Exponential growth and decay describe any quantity that changes at a rate proportional to its current size — from savings accounts to bacterial colonies, radioactive isotopes to viral spread. This calculator implements the exact mathematical formula for both continuous and discrete models, lets you solve for any of the four variables, and shows the complete algebraic working so you can follow every step.
The core formula
Continuous exponential growth is governed by the ordinary differential equation:
dN/dt = r · N(t)
Integrating from 0 to t gives the closed-form solution:
N(t) = N₀ · e^(r · t)
where N₀ is the initial quantity, r is the continuous growth rate (per unit time), t is elapsed time, and e ≈ 2.71828 is Euler’s number. When r is positive the quantity grows; when r is negative it decays.
Discrete (periodic) compounding — the form used in finance — credits growth at the end of each compounding period:
N(t) = N₀ · (1 + r/n)^(n · t)
where r is the nominal annual rate and n is the number of compounding periods per year (1 = annual, 4 = quarterly, 12 = monthly, 365 = daily). As n → ∞ the discrete formula converges exactly to the continuous formula.
Solve-for-variable
The calculator can find any one of the four quantities — N(t), N₀, r, or t — given the other three. The rearranged formulas used internally are:
| Unknown | Continuous | Discrete |
|---|---|---|
| N(t) | N₀ · e^(rt) | N₀ · (1+r/n)^(nt) |
| N₀ | N(t) / e^(rt) | N(t) / (1+r/n)^(nt) |
| r | ln(N(t)/N₀) / t | n · [(N(t)/N₀)^(1/(nt)) − 1] |
| t | ln(N(t)/N₀) / r | ln(N(t)/N₀) / (n · ln(1+r/n)) |
Doubling time and half-life
Two derived quantities follow automatically from the rate:
- Doubling time T₂ = ln(2) / r (continuous) — the time for any growing quantity to double in size. The popular “Rule of 70” approximates this as 70/r%, which works because ln(2) ≈ 0.693 and 100 × ln(2) ≈ 69.3 ≈ 70.
- Half-life T½ = ln(2) / |r| (continuous) — the time for a decaying quantity to halve, used in nuclear physics, pharmacokinetics, and carbon dating.
Worked example — savings at 7% continuous growth
Start with $10,000 growing continuously at 7% per year for 20 years:
N(20) = 10,000 · e^(0.07 × 20) = 10,000 · e^1.4 ≈ $40,552
Compare to monthly discrete compounding at 7% nominal (n = 12):
N(20) = 10,000 · (1 + 0.07/12)^(12×20) ≈ $40,096
The continuous model gives a slightly higher result because interest compounds at every infinitesimal moment. The doubling time at 7% continuous is ln(2)/0.07 ≈ 9.90 years (Rule of 70 estimate: 10 years — remarkably close).
Worked example — radioactive decay (half-life to rate)
Carbon-14 has a measured half-life of 5,730 years. What fraction remains after 2,000 years?

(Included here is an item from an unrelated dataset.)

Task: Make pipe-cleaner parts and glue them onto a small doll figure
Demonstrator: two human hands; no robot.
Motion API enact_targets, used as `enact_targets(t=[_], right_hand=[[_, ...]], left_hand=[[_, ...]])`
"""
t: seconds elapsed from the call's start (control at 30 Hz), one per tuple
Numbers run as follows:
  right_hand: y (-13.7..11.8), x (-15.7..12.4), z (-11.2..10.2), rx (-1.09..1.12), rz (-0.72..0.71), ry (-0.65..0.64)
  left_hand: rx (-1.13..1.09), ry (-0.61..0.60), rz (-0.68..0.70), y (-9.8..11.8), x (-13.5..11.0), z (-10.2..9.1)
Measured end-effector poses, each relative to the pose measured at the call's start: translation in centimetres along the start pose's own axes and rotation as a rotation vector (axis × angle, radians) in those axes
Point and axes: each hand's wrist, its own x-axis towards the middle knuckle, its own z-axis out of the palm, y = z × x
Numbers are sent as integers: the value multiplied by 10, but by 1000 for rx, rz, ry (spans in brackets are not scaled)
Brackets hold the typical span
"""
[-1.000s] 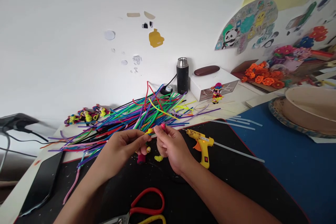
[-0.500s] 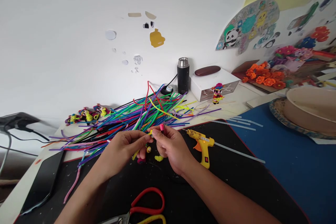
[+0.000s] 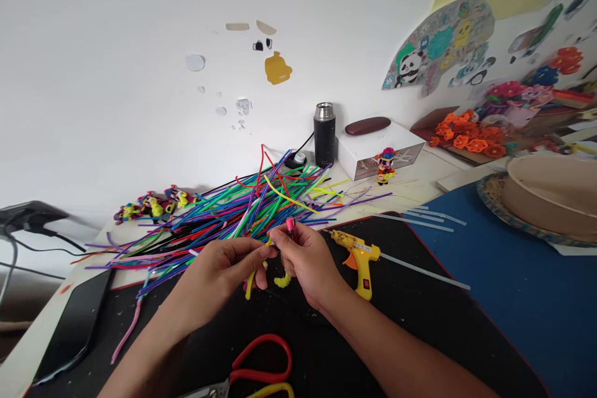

First extract r: r = −ln(2) / 5730 ≈ −0.0001210 per year.
Then: N(2000) = N₀ · e^(−0.0001210 × 2000) = N₀ · e^(−0.2421) ≈ 0.7849 · N₀
About 78.5% of the original carbon-14 remains after 2,000 years. Enter r = −0.01210 (as % per century) and t = 20 to reproduce this result with the calculator.
Formula reference note
The continuous formula N(t) = N₀ · e^(rt) is the standard result from Malthusian population dynamics (Thomas Malthus, 1798) and the Verhulst logistic model’s unconstrained limit. It appears in nuclear decay (Bateman equations), pharmacokinetic elimination, heat transfer (Newton’s law of cooling), and finance (Black-Scholes continuous compounding). The discrete form matches the compound interest formula standardised by actuaries in the 17th century and codified in modern accounting via the Annual Equivalent Rate (AER) definition.